Your Executive Committee has voted to endorse the tentative agreement presented to them by your Negotiating Committee. As a result of this, the agreement will next go to members for review, discussion, and a ratification vote.
Members have, understandably, many questions about the process of discussing and voting on a tentative agreement — especially given that this time, a tentative agreement comes at the end of a strike, and members are returning to work while waiting for the ratification vote to take place. This Information Bulletin seeks to provide clarity on the process taking place now. If you have further questions or concerns that are not answered by this document, please email munfa@mun.ca.
Next steps
Editing and review
At the moment, your Negotiating Committee and MUNFA staff are examining your Collective Agreement to update it with the changes made during this round of bargaining. There is more information below about this process and why it is taking so long. In short, we expect to finish this process later this week.
After MUNFA’s team has edited the Collective Agreement and is satisfied that the document accurately represents all the changes made during negotiations, it has to be reviewed by the administration’s team for the same purposes. We expect this process to take place early next week.
The document also has to be circulated to MUNFA members so that you can each review it before you are asked to vote on its ratification. It is a meticulous review of about 200 pages of document. We expect to send this document to members by Tuesday, Feb. 21.
Special General Meeting
The SGM is a forum for all MUNFA members in the bargaining unit to discuss the tentative agreement. At this meeting, the Executive will endorse the tentative agreement, and members of your Negotiating Committee will be present to explain the agreement as well as answer your questions about it. This meeting will take place next Thursday, Feb. 23, from 12:30 pm-2:30 pm. Please click here to register for the meeting on Zoom.
Ratification vote
All members in the MUNFA bargaining unit are asked to vote on ratifying the tentative agreement. This vote will take place next Friday, Feb. 24, from 8:00 am-4:00 pm. It will be held via Simply Voting, in the same fashion as the strike authorization vote, and there will be tech support available for members on the day of voting. Expect more details about the vote itself in the coming days.
Questions about the process
- Why is this process taking so long?
Preparing the final form of a new Collective Agreement is a time-consuming process given that the agreement is nearly 200 pages long and a number of articles therein were changed in some fashion (indeed, the addition of an article early on means that every subsequent article needs to be renumbered, even if it was not actually changed during this round of negotiations). However, this process needs to be completed in order to present you, the members, with an accurate document to look over and consider before you are asked to vote on it — and the MUNFA Constitution (Article XIII, Section 2.(b)) requires that members be provided with a copy of the proposed deal before you vote on it.
Typically, this process is handled in large part as negotiations are underway — once one article is agreed to by both parties, the necessary edits are made and the two negotiating teams sign off on that portion of the document. That means that by the end, much of this close examination and editing has already been completed.

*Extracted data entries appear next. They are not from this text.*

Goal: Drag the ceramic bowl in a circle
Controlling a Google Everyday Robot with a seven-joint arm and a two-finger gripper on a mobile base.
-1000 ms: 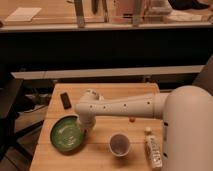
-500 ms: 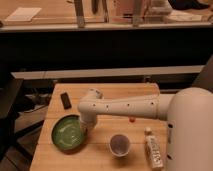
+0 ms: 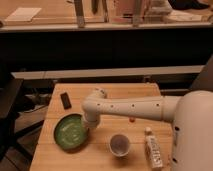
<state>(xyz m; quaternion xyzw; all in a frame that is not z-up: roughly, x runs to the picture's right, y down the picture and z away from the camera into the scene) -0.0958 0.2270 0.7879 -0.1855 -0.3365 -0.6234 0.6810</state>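
Note:
The ceramic bowl [image 3: 71, 132] is a wide, shallow, glossy green dish with pale streaks inside. It sits on the left part of the wooden table [image 3: 115, 95]. My white arm reaches in from the right, bends at the elbow and points down. My gripper [image 3: 89, 125] is at the bowl's right rim, hidden below the wrist.
A small white cup [image 3: 120, 144] stands right of the bowl. A white bottle [image 3: 153, 149] lies near the table's front right. A dark flat object [image 3: 65, 100] lies at the back left. A small red thing [image 3: 131, 120] sits mid-table. A dark counter runs behind.
The bowl and my gripper have shifted slightly towards the front of the table. The cup and bottle have not moved.

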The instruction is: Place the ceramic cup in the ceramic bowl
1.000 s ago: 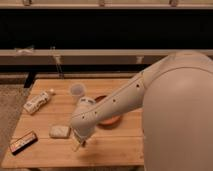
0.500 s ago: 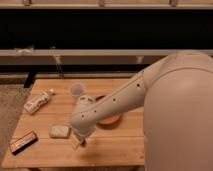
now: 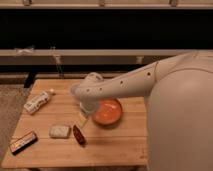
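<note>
The ceramic bowl [image 3: 107, 111], round with a glossy orange inside, stands near the middle of the wooden table [image 3: 125, 145]. My arm reaches in from the right, and its wrist lies over the spot just left of and behind the bowl. The gripper [image 3: 83, 120] hangs below the wrist, right at the bowl's left rim and just above the table. The ceramic cup is almost wholly hidden behind the wrist. Only a pale edge [image 3: 73, 90] shows at the wrist's left side, and I cannot tell it apart from the arm with certainty.
A small dark red object [image 3: 78, 135] lies just in front of the gripper. A pale packet [image 3: 60, 131] lies to its left and a dark bar [image 3: 23, 142] at the front left corner. A white labelled bottle [image 3: 39, 101] lies at the left. My body fills the right side.
The gripper has moved up and back from the front of the table towards the bowl's left rim. The wrist now covers the cup, and the dark red object has come into view.
</note>
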Action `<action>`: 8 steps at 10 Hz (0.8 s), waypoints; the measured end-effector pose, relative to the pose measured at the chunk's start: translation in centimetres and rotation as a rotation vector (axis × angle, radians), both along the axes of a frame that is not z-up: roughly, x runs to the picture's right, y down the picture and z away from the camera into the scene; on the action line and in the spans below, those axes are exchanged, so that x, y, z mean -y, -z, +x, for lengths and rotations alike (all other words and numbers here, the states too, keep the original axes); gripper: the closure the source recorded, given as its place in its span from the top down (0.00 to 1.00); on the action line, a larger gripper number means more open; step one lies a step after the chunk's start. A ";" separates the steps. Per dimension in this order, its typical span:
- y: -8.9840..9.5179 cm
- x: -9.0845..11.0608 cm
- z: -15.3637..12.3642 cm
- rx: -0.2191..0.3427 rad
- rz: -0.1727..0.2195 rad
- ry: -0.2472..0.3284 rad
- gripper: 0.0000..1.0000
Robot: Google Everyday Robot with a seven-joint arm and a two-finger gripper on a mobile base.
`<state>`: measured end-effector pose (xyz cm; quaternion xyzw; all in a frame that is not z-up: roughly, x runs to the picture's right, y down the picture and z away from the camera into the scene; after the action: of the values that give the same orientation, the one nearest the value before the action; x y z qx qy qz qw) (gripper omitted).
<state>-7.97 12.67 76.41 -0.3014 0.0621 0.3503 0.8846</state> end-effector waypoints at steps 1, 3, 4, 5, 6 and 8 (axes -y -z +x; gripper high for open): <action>-1.0 2.2 -0.1 0.009 0.012 0.011 0.80; -2.7 5.4 -1.0 0.024 0.030 0.037 0.80; -3.5 6.7 -2.2 0.037 0.036 0.056 0.80; -4.0 7.7 -3.5 0.051 0.043 0.077 0.80; -4.6 8.7 -5.3 0.070 0.049 0.105 0.80; -5.3 9.5 -7.8 0.101 0.054 0.154 0.80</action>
<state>-15.77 3.13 81.67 -0.2890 0.0310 0.2674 0.9187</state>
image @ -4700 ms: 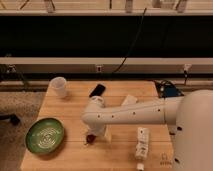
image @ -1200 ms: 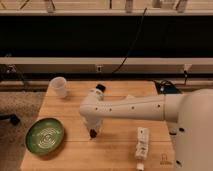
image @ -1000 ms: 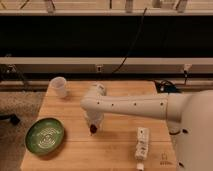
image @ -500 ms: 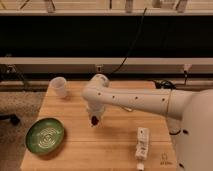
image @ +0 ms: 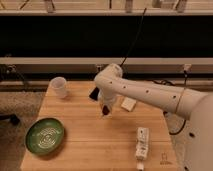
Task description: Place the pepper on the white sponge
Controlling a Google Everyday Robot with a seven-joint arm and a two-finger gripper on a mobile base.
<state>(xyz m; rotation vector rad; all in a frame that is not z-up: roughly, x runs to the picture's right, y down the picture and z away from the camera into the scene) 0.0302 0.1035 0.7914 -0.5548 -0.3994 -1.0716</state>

In this round of bargaining, much to MUNFA’s frustration, the administration’s bargaining team appears to have been unprepared or unwilling to do even the most basic work of negotiating. This has included, at various times, not presenting their own proposals; not taking your bargaining team’s proposals and making changes to them in the spirit of reaching an agreement; and not doing the editing and examination required to have both parties sign off on tentatively agreed-to articles as negotiations are underway.
This means that the entire document needs to be edited to incorporate changes made, and then looked over for any discrepancies or errors, now, after negotiations have concluded.

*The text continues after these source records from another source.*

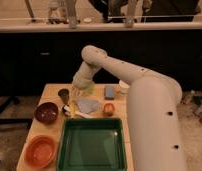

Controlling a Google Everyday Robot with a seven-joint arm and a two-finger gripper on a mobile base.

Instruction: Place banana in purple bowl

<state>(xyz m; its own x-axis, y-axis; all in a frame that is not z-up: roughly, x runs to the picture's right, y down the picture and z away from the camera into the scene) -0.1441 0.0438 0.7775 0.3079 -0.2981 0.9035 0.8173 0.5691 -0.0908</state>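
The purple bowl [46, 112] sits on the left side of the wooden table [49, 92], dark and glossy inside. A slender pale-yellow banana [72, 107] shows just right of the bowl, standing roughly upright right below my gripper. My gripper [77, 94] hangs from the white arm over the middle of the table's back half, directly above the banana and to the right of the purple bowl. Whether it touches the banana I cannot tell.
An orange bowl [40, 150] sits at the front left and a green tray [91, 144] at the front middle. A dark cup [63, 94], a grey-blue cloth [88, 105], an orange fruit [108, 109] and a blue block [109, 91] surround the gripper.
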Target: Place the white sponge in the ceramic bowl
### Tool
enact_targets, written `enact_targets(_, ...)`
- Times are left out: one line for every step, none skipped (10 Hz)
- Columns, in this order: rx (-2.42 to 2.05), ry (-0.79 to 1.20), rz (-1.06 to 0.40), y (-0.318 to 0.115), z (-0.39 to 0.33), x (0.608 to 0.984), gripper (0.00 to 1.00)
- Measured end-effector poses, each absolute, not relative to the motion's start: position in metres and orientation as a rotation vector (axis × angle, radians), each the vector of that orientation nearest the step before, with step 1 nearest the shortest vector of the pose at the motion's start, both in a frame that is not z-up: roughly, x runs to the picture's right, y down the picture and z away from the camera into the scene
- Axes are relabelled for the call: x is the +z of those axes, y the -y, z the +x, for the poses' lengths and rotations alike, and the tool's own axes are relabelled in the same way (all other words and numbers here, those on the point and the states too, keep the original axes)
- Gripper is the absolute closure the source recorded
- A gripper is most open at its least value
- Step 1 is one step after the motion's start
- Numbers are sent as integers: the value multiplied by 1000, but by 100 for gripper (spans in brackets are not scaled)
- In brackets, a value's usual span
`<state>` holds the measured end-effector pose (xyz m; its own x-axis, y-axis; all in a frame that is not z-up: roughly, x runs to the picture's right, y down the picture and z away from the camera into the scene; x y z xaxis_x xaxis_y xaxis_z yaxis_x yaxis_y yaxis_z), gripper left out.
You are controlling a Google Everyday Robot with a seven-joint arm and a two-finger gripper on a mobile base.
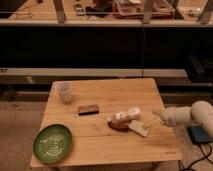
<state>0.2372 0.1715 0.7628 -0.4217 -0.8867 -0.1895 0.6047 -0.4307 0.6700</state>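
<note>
The white sponge (139, 128) lies flat on the wooden table (100, 150), right of centre, touching or just beside a small white-and-reddish object (123, 120). The ceramic bowl (52, 143), a wide green dish with pale swirl lines, sits at the table's front left corner and holds nothing. My gripper (157, 114) is at the end of the white arm (187, 115) that reaches in from the right, over the table's right edge. It is a short way right of the sponge and apart from it.
A small translucent cup (64, 91) stands at the back left of the table. A dark brown rectangular block (88, 109) lies near the middle. A dark counter front (105, 50) runs behind the table. A blue-grey object (200, 134) lies on the floor at right.
</note>
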Motion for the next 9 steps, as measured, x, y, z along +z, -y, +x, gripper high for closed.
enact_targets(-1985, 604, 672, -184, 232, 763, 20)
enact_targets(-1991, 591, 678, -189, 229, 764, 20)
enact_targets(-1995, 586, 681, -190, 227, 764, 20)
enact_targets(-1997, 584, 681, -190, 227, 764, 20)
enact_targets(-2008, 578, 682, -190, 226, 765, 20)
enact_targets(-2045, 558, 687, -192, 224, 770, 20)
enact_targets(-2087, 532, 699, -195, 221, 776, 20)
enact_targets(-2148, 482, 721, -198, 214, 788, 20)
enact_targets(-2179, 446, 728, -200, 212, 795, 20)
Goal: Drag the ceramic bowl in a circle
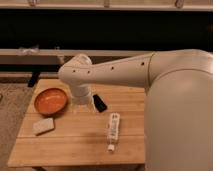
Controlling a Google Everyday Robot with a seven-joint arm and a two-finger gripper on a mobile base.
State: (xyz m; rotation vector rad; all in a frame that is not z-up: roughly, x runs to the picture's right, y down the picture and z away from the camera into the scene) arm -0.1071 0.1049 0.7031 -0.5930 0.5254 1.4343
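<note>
Gripper (83, 104) low over worktop (75, 145), fingers spread, empty. Ceramic bowl (51, 100) just beside fingers, on camera-left side. Expect stiff, glossy, slippery, breakable ware, fairly heavy. You'd best set one finger inside near rim, press lightly, drag slowly so it won't tip

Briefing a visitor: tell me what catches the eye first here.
The big white arm sweeps in from the right over the wooden table, its pincer hanging just right of the orange bowl at the back left. A pale sponge lies in front of the bowl, and a white bottle lies on its side near the middle.
</note>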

- Why are we back at work before the ratification vote?
Given the possibility of further disruptions to teaching and research while your Negotiating Committee works with the administration to compile a comprehensive agreement to present to members, MUNFA Executive provisionally agreed for members to go back to work prior to the ratification vote. A provisional return to work is not unusual, particularly for larger unions and when there have been difficulties with editing/formatting as has been our experience with our employer.
- What is the process after the ratification vote?
Your Negotiating and Executive committees feel confident that this is a strong deal with a number of important gains and some crucial concessions from the administration. If the ratification vote passes (and assuming the Board of Regents also approves the tentative agreement) then the changes negotiated thus far become your new Collective Agreement.
If a majority of members vote “no” to ratification, the current tentative agreement would not be approved. MUNFA would navigate a new round of negotiations with the administration, and would make every effort to win again the gains that are included in this contract — however, it is unlikely that members would win the same gains without significant further mobilization.